Jackson, who has served on boards for local organizations ranging from the Olympia YWCA to the Washington Alliance of Black School Educators, will also be on the panel on racial justice and the education system. She chose to participate in hopes that the town halls can stimulate new conversations while furthering the ones borne out of the demonstrations taking place in downtown Olympia.
Asked what she thought might give the current protest movement more staying power than other flashpoints of recent years, Jackson pointed to another ongoing crisis.
“It’s interesting how the COVID pandemic played into this with everyone at home, watching TV and witnessing some of the things on video. I’ve had a number of people comment to me that they had no idea about some of the injustices we face, so if it had not been for the pandemic, I’m not sure how much more consciousness would have been raised,” she said.
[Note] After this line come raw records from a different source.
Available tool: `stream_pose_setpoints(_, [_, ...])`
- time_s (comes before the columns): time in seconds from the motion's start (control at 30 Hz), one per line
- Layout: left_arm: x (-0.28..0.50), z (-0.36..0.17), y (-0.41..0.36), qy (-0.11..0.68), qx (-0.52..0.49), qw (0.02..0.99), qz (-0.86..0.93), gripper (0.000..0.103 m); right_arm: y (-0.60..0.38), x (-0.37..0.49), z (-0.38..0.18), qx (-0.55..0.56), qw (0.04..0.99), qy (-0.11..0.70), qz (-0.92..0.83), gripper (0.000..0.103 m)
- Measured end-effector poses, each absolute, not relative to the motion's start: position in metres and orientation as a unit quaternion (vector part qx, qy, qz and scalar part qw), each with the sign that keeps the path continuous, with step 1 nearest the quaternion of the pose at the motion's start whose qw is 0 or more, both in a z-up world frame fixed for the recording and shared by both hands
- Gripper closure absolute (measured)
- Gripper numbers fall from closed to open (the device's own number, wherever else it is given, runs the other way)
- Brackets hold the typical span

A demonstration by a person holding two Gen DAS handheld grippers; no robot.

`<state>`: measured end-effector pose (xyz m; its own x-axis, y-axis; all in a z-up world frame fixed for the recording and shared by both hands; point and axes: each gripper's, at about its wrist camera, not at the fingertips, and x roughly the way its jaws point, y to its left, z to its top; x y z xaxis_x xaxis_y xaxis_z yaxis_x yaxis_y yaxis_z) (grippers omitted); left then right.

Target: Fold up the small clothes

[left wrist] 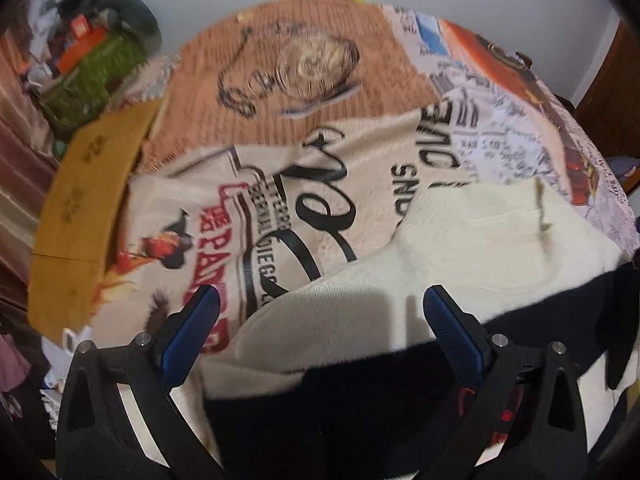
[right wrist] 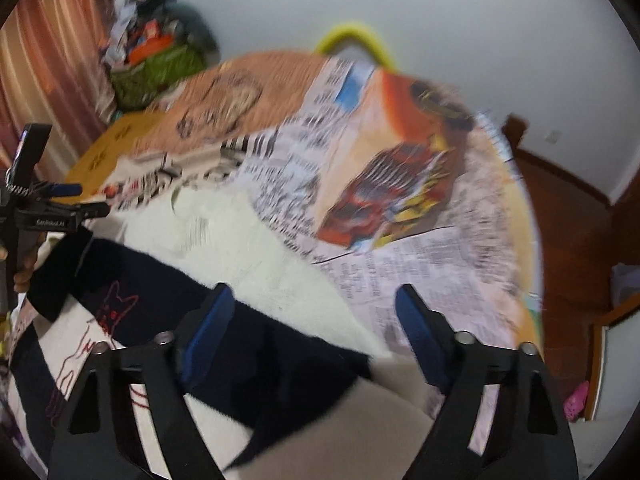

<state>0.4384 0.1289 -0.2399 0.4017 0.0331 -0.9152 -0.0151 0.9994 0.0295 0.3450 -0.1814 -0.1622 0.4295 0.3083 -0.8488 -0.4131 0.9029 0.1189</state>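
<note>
Lying below both spread jaws, cream-and-black garment [left wrist: 460, 236]

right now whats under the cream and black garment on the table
The cream and black garment lies on a printed tablecloth with lettering and pictures, visible all around it. Whatever sits directly beneath the garment is covered. Both grippers, left and right, hover open above it.

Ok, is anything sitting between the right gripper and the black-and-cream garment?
Nothing visible. The right gripper is open, with the garment directly under and ahead of it. Only its own cream and black fabric and the printed table cover lie there.
</note>
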Motion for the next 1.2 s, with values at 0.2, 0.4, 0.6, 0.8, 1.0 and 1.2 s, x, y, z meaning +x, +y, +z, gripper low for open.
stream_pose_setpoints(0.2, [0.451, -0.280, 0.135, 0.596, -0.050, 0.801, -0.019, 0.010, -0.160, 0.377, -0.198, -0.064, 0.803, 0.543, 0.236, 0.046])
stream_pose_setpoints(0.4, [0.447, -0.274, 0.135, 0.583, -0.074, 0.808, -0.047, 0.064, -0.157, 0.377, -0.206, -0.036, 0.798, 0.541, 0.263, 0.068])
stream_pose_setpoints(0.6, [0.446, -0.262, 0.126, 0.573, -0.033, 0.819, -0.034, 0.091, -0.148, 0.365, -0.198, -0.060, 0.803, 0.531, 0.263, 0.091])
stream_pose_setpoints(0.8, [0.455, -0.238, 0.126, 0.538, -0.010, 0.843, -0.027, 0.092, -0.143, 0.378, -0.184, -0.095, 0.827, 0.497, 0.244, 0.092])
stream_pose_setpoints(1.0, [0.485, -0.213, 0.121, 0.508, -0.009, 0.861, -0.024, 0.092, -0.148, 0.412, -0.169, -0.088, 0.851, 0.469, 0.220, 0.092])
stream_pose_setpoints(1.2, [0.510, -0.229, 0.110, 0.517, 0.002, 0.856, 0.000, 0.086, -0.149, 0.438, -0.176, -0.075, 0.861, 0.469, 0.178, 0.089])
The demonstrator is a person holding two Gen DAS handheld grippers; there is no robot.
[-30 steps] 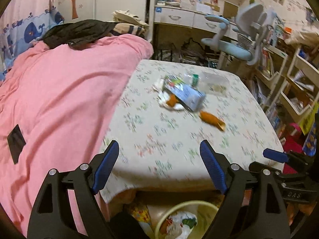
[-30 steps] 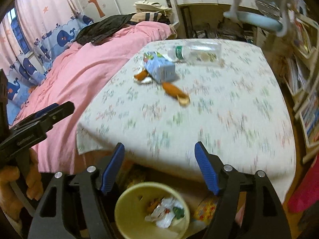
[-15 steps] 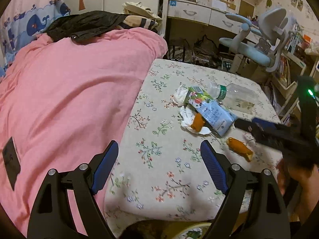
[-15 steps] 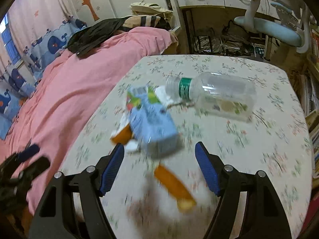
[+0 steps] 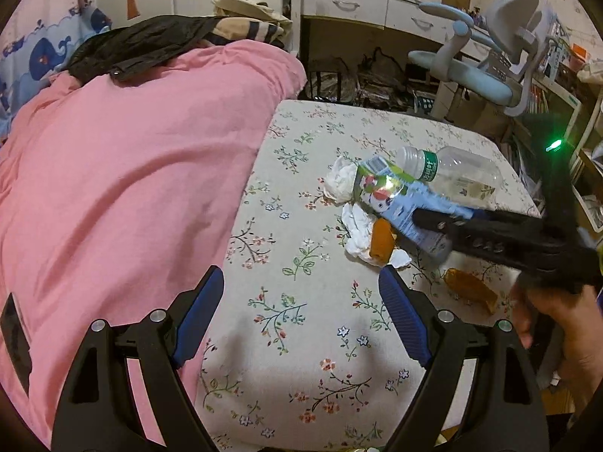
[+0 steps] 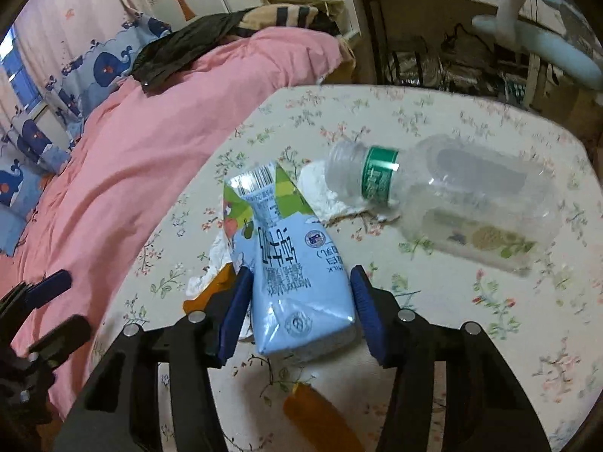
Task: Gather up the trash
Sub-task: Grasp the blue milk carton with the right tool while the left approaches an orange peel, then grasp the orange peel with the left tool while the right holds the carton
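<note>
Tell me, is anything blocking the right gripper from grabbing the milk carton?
Nothing visible does. The right gripper is open with the milk carton already between its fingers. An orange peel and tissue lie under the carton's left side, and the plastic bottle sits apart to the right.

The left wrist camera sits back at the near edge of the bench [image 5: 301, 324], looking across it toward the desk. The right wrist camera looks down from close above the milk carton [image 6: 297, 275]. Both views share the carton [image 5: 392, 196], the plastic bottle [image 6: 452, 203] and the pink bed [image 5: 132, 173].
</note>
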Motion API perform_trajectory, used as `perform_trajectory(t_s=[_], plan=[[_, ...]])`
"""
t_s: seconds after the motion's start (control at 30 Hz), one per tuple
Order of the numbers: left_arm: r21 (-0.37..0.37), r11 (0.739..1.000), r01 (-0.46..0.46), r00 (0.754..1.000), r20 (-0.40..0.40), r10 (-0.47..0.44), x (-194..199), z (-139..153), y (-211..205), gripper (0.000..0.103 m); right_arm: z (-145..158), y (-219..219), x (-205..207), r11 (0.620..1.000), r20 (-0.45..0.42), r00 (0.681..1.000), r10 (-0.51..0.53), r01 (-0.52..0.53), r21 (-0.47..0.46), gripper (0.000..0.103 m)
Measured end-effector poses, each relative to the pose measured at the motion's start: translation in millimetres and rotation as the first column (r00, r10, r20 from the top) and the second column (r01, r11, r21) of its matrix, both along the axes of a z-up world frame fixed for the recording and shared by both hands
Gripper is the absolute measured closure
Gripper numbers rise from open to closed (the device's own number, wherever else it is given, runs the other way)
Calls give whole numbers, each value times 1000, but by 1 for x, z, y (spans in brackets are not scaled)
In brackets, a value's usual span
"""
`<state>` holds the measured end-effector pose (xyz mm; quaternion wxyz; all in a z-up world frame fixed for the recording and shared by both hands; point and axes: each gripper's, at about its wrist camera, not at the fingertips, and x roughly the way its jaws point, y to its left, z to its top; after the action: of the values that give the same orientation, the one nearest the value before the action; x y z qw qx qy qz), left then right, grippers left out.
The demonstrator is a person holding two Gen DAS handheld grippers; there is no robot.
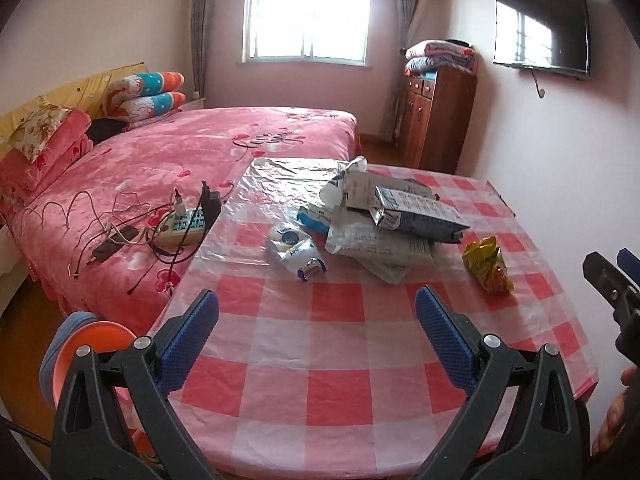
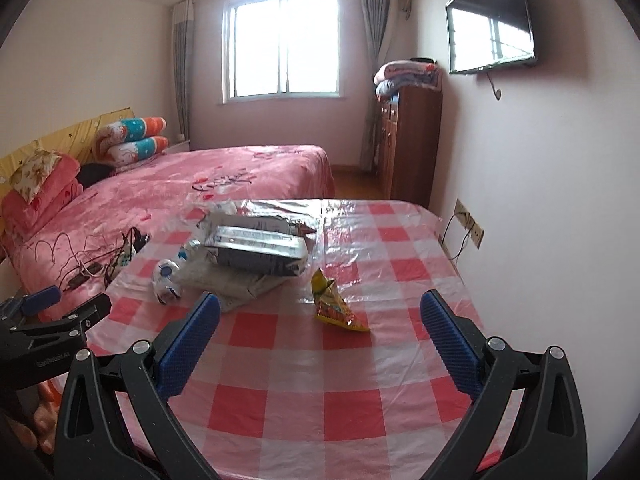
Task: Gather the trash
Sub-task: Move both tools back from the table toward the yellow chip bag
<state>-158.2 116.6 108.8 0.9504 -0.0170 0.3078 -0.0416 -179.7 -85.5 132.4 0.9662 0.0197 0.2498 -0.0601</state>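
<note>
Bedroom, checkered desk beside bed. Trash clustered mid-desk: foil bags, yellow snack wrapper nearest. Left gripper and right gripper held wide apart, empty, likely staged for first pickup.

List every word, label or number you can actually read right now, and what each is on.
"Love": looks like this in dark script on the pink bedspread, not fully clear.
Grey lettering on the left tool body: too faint to read.
White and blue wrapper: blue logo text, too blurred.
Dark foil pouch: white print, too small.
Grey printed bag: fine print, illegible.
Yellow snack packet: lettering blurred.
</note>
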Motion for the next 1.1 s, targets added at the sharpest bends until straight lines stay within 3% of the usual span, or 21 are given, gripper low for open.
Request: perform_trajectory(t_s=[0.4, 1.1], plan=[[-5, 1000, -3, 999, 40, 3, -15, 10, 9, 4, 15, 14, -22, 1000, 51, 999, 2, -1, -22, 4], [7, 1000, -13, 1000, 10, 13, -7, 2, 5, 4, -6, 8, -8, 999, -10, 999, 42, -41, 29, 4]])
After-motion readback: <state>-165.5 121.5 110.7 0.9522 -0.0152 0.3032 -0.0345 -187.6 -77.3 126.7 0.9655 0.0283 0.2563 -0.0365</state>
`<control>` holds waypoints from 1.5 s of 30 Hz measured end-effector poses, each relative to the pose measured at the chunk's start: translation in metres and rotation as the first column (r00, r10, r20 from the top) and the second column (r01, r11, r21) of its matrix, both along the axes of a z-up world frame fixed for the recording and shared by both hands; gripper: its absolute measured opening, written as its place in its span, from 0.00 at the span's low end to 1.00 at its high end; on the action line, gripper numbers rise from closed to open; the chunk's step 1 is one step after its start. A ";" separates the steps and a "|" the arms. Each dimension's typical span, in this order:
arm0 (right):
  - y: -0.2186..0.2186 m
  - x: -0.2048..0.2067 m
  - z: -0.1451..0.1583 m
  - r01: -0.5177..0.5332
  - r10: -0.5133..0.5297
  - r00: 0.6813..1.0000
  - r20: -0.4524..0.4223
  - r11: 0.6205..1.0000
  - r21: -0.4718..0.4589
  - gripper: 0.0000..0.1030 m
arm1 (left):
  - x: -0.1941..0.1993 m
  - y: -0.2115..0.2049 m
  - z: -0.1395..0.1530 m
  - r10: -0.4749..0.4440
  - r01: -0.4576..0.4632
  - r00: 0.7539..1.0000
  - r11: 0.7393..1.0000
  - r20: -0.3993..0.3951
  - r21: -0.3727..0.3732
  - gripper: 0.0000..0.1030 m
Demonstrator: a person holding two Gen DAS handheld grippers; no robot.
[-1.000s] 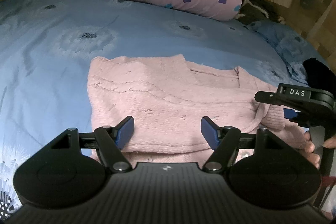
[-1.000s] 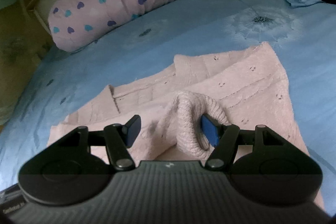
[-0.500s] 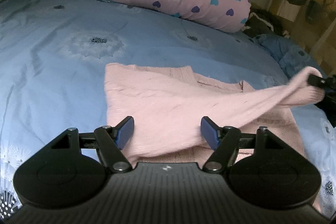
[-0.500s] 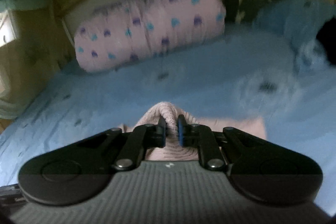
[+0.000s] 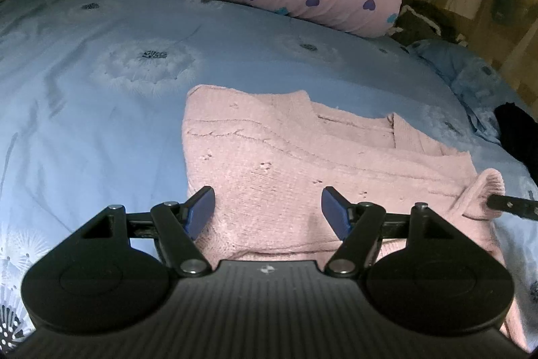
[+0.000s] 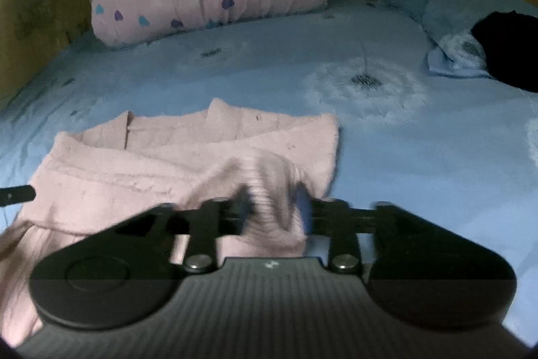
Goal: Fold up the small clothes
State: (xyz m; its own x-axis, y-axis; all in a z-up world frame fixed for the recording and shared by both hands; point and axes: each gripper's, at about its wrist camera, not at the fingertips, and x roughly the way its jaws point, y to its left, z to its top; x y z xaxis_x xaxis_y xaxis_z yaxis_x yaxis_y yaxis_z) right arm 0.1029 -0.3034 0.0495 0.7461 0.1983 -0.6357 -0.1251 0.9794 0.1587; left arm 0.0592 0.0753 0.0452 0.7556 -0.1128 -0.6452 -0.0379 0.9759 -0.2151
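Pink knit sweater (image 5: 289, 170) flat on your blue bedsheet (image 5: 84, 96), left gripper (image 5: 268, 207) spread wide over its hem, right gripper (image 6: 273, 207) blurred, fingers apart around the cuff (image 6: 269, 187).

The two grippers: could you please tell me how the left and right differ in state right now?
The left gripper is wide open and holds nothing, hovering over the pink sweater; the right gripper has its fingers spread around the sweater's cuff, though blur hides contact. The left view is sharp; the right is motion-blurred. Both are black with blue pads.
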 end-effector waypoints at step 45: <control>-0.033 0.011 0.004 -0.221 0.222 0.970 -0.100 0.975 0.021 0.41 | 0.002 -0.005 -0.001 -0.009 0.008 1.000 0.999 0.019 0.036 0.73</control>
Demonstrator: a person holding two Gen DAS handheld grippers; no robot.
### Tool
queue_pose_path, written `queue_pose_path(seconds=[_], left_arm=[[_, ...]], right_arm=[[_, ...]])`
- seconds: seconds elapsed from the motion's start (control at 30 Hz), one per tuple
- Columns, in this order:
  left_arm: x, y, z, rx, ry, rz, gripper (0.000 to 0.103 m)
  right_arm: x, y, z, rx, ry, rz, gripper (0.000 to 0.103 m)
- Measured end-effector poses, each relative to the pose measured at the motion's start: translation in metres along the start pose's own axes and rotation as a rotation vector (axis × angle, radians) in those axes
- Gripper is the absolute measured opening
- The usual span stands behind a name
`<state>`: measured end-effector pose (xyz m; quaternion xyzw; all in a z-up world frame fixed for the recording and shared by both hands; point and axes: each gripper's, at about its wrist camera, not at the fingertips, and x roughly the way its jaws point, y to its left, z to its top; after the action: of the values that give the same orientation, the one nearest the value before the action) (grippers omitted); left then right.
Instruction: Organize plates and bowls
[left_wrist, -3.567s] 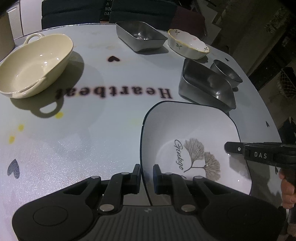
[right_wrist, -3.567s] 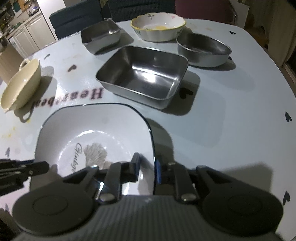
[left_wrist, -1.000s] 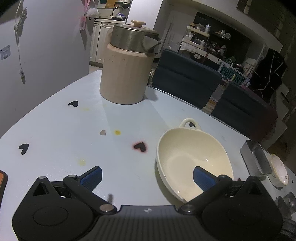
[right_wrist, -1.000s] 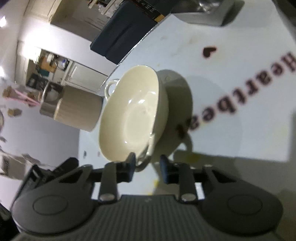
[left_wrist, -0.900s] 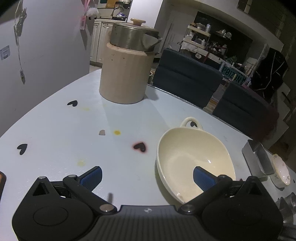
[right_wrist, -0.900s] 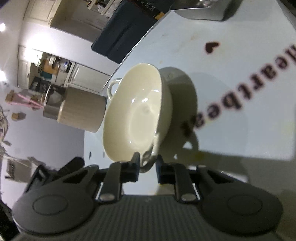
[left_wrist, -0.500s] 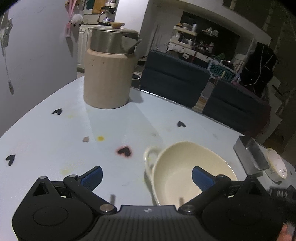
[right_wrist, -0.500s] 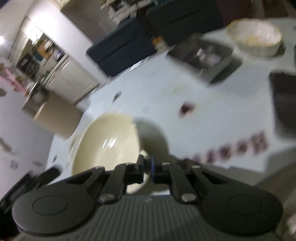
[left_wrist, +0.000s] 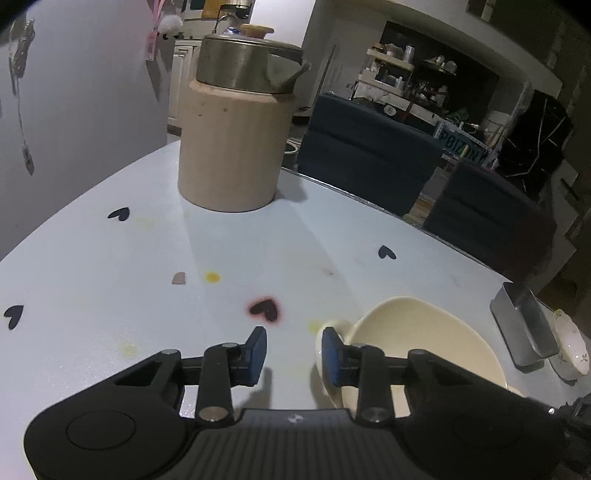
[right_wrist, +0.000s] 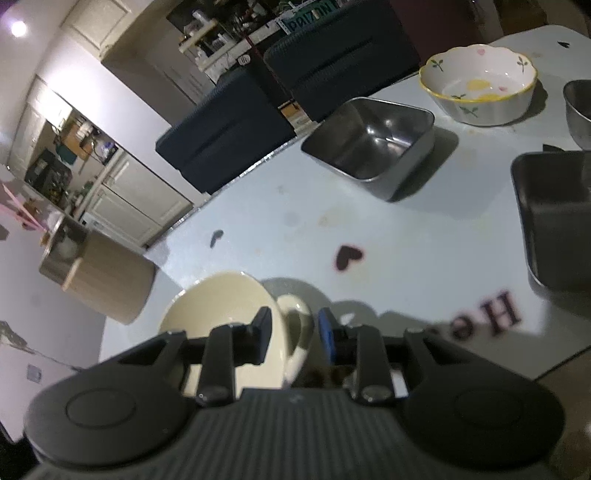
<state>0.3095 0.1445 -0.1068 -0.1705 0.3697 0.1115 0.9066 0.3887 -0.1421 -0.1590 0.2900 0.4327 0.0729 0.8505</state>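
The cream bowl (left_wrist: 417, 347) sits on the pale blue table (left_wrist: 110, 266), with the left gripper (left_wrist: 293, 352) released, its right pad beside the bowl's loop handle. The right gripper (right_wrist: 293, 334) straddles the opposite handle (right_wrist: 293, 325) with a gap on each side, not clenched. A metal tray (right_wrist: 369, 146) and a flowered bowl (right_wrist: 478, 88) stand well apart beyond.

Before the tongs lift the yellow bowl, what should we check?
1. Cream bowl handle sits between the right tongs: ok.
2. Right tongs squeezing that handle firmly: cannot tell.
3. Left tongs gripping the bowl: not ok, they are open beside its handle.
4. Bowl has nothing inside: ok.
5. Steel tray stands apart from the bowl: ok.
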Motion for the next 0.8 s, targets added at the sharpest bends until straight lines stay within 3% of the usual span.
queue_pose_path(seconds=[0.1, 0.17, 0.27, 0.5, 0.7, 0.8], left_arm=[[0.003, -0.006, 0.000, 0.044, -0.001, 0.013, 0.035], [0.005, -0.011, -0.001, 0.079, -0.001, 0.031, 0.035], [0.006, -0.017, -0.001, 0.128, 0.010, 0.055, 0.036], [0.002, -0.026, -0.009, 0.255, 0.043, 0.117, 0.046], [-0.012, -0.016, -0.012, 0.238, 0.132, 0.088, 0.044], [-0.021, 0.000, -0.010, 0.131, 0.119, -0.018, 0.042]], right_arm=[[0.004, 0.001, -0.002, -0.009, 0.031, -0.015, 0.034], [0.006, 0.002, -0.004, -0.017, 0.041, -0.042, 0.025], [0.003, 0.000, -0.004, -0.032, 0.034, -0.056, 0.025], [0.005, 0.002, -0.005, -0.081, 0.022, -0.065, 0.023], [0.001, 0.005, -0.007, -0.124, 0.038, -0.077, 0.023], [-0.001, 0.009, -0.007, -0.155, 0.039, -0.059, 0.020]])
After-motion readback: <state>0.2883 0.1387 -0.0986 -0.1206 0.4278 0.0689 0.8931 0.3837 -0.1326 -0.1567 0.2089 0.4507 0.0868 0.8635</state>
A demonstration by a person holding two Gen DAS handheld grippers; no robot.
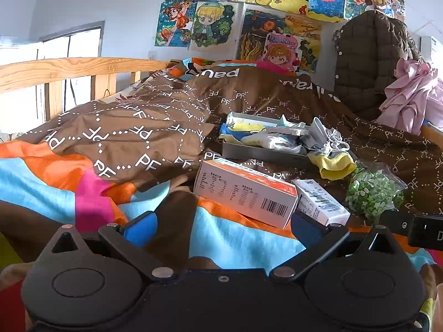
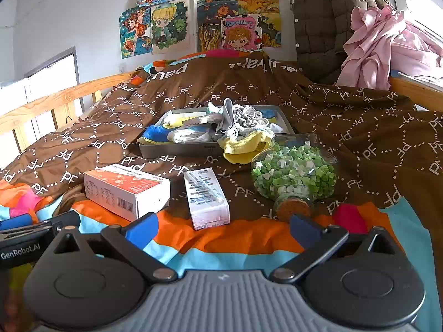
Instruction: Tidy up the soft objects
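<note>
my left claw sits low over the bed, its blue pads spread wide apart with nothing between them. my right claw is the same, pads apart and empty, hovering above the orange and blue stripe of the duvet. the soft things, a heap of socks in white, blue and yellow, lie in the grey tray at 12 o'clock from the right claw, well apart from it. a yellow sock hangs over the tray's near right corner, touching the glass jar of green and white pieces that lies on its side at 1 o'clock. an orange and white box lies at 10 o'clock, and a small white carton sits near 12, between box and jar. in the left view the box is at 12 o'clock, close ahead.
</note>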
The impact of COVID-19 figures to be a common thread throughout the series. Rampant economic distress coupled with a virus that has killed more than 140,000 U.S. citizens so far this year has exposed wide swaths of the population to inequities they might have understood to exist, but never experienced within their own circles.
Jackson singled out the struggles low-income families and people of color go through to seek health care, child care and stable employment as examples of structural injustices broadcast to a wider audience via the pandemic.
“It exposed the soft underbelly of American society,” Jackson said. “All of that has been there the whole time, but all of a sudden, it became apparent to people for the first time. It exposed the gross inequities that have been interwoven into our society and become the norm. People just didn’t know, but now they do, so what are they going to do with that knowledge? What kind of changes are they willing to be part of?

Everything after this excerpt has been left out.